Medical records of children born in a large health maintenance organization (Kaiser Permanent Southern California) hospitals from January 1, 2001, through December 31, 2010, and who remained in our system until 2 to 11 years of age were used to assess the risk of recurrence of ASD in younger siblings. Children born at <28 or >42 weeks gestation, multiple births, or those who were not active members for ≥3 months were excluded. ASD diagnosis was ascertained from DSM-IV codes, and the magnitude of the association was estimated using adjusted relative risks (aRRs).

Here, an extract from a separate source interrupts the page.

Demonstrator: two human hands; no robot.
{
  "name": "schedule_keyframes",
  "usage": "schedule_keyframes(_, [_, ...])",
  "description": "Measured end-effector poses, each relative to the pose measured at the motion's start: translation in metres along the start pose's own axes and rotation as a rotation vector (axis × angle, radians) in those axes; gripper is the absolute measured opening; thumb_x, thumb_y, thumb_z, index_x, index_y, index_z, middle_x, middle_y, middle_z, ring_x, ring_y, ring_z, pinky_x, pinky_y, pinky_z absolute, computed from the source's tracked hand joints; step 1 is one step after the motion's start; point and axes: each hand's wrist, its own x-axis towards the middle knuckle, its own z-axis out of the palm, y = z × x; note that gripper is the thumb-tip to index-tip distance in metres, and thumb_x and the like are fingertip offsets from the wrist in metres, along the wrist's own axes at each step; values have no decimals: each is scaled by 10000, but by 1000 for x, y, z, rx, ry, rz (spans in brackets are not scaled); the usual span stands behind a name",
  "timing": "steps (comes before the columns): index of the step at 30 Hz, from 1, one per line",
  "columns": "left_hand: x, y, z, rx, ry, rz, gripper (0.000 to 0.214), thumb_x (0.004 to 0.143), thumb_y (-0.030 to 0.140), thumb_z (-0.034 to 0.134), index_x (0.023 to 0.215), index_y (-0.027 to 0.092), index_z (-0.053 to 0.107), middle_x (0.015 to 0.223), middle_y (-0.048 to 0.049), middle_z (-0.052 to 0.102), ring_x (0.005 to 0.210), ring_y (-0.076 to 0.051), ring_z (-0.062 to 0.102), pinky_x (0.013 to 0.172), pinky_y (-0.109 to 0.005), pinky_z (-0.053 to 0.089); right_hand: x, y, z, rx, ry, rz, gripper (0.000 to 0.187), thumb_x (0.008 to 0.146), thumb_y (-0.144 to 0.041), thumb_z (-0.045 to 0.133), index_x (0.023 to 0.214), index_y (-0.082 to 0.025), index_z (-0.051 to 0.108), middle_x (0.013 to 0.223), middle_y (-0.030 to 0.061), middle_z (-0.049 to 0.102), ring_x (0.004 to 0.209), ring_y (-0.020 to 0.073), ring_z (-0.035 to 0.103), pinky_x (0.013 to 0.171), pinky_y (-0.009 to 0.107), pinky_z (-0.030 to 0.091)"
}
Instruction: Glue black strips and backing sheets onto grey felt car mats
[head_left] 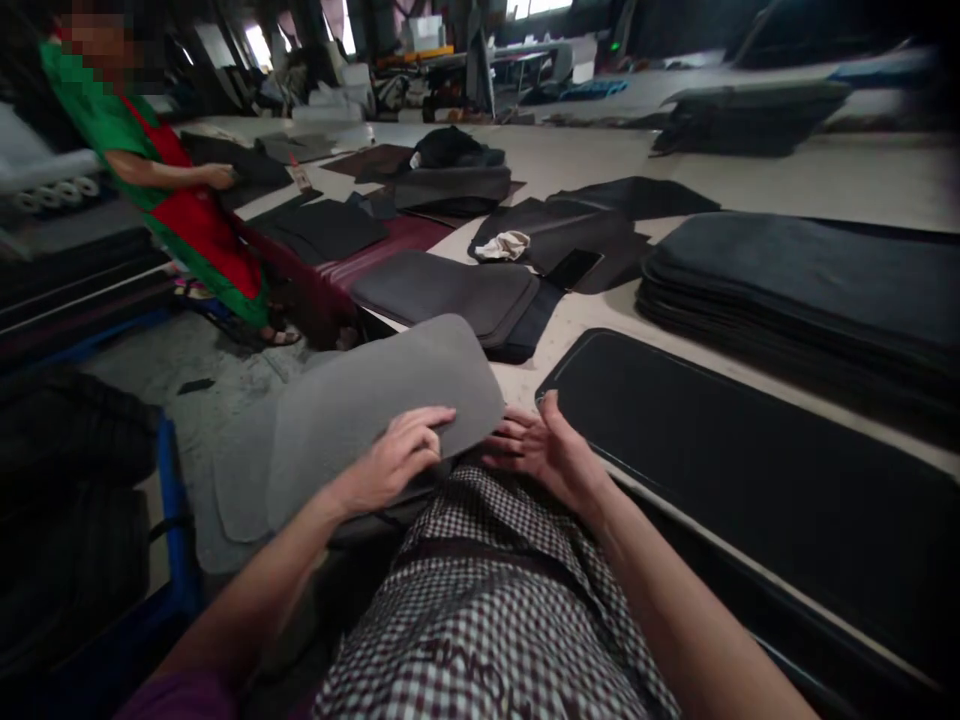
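Observation:
A stack of light grey, round-cornered mats lies in front of me on the left, its edges slightly fanned. On top of it rests my left hand, open, with the index finger stretched out and the other fingers a little bent. My right hand is open at the right end of the grey mats, fingertips close to or touching their edge; I cannot tell which. Right of that hand, a black mat with a stitched-looking border lies on the pale table.
A thick pile of dark mats stands at the right. Ahead are more dark mats, a black phone and a white cloth. A person in green and red stands at the far left. A blue frame is on my left.

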Motion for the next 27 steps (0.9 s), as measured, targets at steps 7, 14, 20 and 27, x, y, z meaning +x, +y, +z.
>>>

Among eligible younger siblings, 592 (1.11%) had the diagnosis of ASD. The ASD rates were 11.30% and 0.92% for younger siblings of older affected and unaffected siblings, respectively (aRR: 14.27; 95% confidence interval, 11.41-17.83). This association remained after adjusting for potential confounding factors. Race/ethnicity- and gestational age-specific analyses revealed a positive association of similar magnitude across groups. Risk remained higher in younger boys than girls regardless of the sex of affected older siblings.


The findings of this study suggest that the risk of ASD in younger siblings is higher if the older sibling has ASD. The risk of ASD in younger siblings of older affected siblings was comparable across gestational age at birth and child's race/ethnicity groups. However, risk remains higher for boys. This study contributes to a better understanding of the influence of race/ethnicity, sex, and gestational age at birth in identifying children at higher risk of ASD.